Apart from appending the data, the SQL query essentially left the data
unchanged so I could showcase the data cleaning process in R, however,
in practice it should be more practical and efficient to do some of
these steps in the SQL query instead.
df <- read_csv("202203-202302_AppendedData_withCoordinates.csv",
show_col_types = FALSE)
colnames(df)
## [1] "ride_id" "rideable_type" "started_at"
## [4] "ended_at" "start_station_name" "start_station_id"
## [7] "end_station_name" "end_station_id" "member_casual"

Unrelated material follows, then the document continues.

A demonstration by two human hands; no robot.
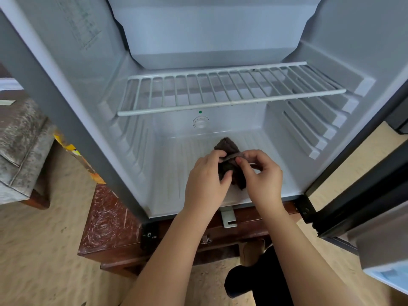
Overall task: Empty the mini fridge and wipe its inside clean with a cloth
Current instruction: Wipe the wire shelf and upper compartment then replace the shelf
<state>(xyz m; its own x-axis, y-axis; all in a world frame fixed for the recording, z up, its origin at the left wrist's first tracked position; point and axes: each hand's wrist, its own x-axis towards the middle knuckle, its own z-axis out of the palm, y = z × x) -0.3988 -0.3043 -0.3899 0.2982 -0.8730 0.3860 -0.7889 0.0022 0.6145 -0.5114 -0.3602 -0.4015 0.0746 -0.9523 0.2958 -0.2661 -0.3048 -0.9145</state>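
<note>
Home living room: sofa (21,149) beside mini fridge (88,74).

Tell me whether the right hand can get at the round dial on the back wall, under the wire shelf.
Probably yes. Nothing sits between the right hand and the dial, and the wire shelf lies above that path. That hand and the left hand both pinch the cloth, though.

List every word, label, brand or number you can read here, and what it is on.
No text is readable.
Label on the fridge left inner wall: rows of print, too blurred to read.
Dial on the back wall: markings too small to read.
Yellow packet left of the fridge: print too blurred.
Pale blue sticker on the door: blurred.
</note>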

## [10] "start_lat" "start_lng" "end_lat"
## [13] "end_lng"
#View(df)
First the headers are renamed to make them clearer. Then the date columns are converted to the datetime format. The start dates are extracted then extracted from the datetime columns, and a trip time column is calculated by taking the difference from the start and the end datetimes. The riginal datetime columns are then removed.
df_2 <- df_1 %>%
mutate(
Start_Date = date(Start_Date_and_Time),
Start_Date_and_Time = anytime(Start_Date_and_Time, tz = "UTC"),
End_Date_and_Time = anytime(End_Date_and_Time, tz = "UTC"),
Trip_Time_Minutes = difftime(End_Date_and_Time,
Start_Date_and_Time, units="mins")
)
Since the trip times and the starting dates have been “extracted” from the original datetime columns, the original columns can be removed.
df_3 <- select(df_3, -c(Start_Date_and_Time, End_Date_and_Time))
Some Trip_Time_Minutes values are negative, which doesn’t make sense. These negative observations will be removed and additionally any trip times that are under 2 minutes will also be removed to make sure that the trips were intentional by the rider.
paste(sum(df_3$Trip_Time_Minutes < 2),
"rows with trip times below 0 minutes have been removed, equal to ",
round(100*(sum(df_3$Trip_Time_Minutes < 2))/(nrow(df_3)),1),
"% of all trips.")
## [1] "235437 rows with trip times below 0 minutes have been removed, equal to 4 % of all trips."
df_clean <- df_3 %>%
filter(Trip_Time_Minutes > 2) #removes rows below 0 minutes
Now to look at missing values and unique values from the cleaned dataset, as well as some statistics by using the skim function.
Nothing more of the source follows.